- AIM OF THE EXERCISE
In the entries below, every line that contains "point" must be located and copied.

- Items from a dataset
+ + + + +
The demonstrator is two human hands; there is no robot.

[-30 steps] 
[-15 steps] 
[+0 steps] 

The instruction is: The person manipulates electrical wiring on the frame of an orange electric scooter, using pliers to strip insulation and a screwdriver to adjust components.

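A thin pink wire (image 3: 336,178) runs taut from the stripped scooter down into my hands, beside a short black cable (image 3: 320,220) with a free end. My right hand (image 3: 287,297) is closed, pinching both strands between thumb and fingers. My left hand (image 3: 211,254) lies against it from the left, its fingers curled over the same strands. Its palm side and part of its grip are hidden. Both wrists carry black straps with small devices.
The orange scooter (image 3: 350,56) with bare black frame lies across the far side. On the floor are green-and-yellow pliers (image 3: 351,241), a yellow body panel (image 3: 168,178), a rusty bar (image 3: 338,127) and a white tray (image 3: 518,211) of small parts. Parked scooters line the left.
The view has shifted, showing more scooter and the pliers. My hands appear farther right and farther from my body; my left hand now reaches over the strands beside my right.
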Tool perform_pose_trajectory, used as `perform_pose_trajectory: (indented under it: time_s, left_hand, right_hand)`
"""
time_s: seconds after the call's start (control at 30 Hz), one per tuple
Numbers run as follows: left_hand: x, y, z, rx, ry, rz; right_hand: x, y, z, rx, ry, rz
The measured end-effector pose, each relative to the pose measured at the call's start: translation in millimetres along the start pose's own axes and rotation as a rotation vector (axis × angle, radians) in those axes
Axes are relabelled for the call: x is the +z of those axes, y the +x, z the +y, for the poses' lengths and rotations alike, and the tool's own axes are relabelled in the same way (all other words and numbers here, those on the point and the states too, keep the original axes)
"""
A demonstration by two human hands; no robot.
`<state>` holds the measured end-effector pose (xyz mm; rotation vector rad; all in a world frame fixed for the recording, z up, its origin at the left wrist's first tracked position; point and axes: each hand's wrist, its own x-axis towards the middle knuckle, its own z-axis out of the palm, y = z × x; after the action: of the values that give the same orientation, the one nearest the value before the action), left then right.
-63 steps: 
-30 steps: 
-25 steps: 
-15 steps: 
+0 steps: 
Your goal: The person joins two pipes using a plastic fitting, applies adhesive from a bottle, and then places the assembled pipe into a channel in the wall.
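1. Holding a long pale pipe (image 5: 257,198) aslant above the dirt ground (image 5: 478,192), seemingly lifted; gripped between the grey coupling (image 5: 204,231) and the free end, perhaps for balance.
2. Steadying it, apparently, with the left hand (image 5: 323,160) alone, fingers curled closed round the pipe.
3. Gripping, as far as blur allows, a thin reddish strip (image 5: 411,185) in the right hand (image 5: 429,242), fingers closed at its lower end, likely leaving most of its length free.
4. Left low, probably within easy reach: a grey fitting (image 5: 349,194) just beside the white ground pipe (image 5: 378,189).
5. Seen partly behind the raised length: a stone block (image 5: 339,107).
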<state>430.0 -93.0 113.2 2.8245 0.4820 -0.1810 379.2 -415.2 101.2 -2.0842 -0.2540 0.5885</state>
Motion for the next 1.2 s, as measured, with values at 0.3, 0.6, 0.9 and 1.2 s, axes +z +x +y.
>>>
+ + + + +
- EXERCISE RESPONSE
Axes are relabelled for the call: x is the +z of those axes, y the +x, z the +y, for the poses' lengths and rotations alike, and the tool's own axes are relabelled in the same way (all other words and numbers here, those on the point and the states too, keep the original axes)
`<state>` holds the measured end-effector pose (xyz mm; rotation vector rad; all in a world frame fixed for the recording, z up, its origin at the left wrist's first tracked position; point and axes: each hand's wrist, its own x-axis towards the middle knuckle, its own z-axis out of the palm, y = z × x; after the action: of the values that give the same orientation, the one nearest the value before the action), left then right.

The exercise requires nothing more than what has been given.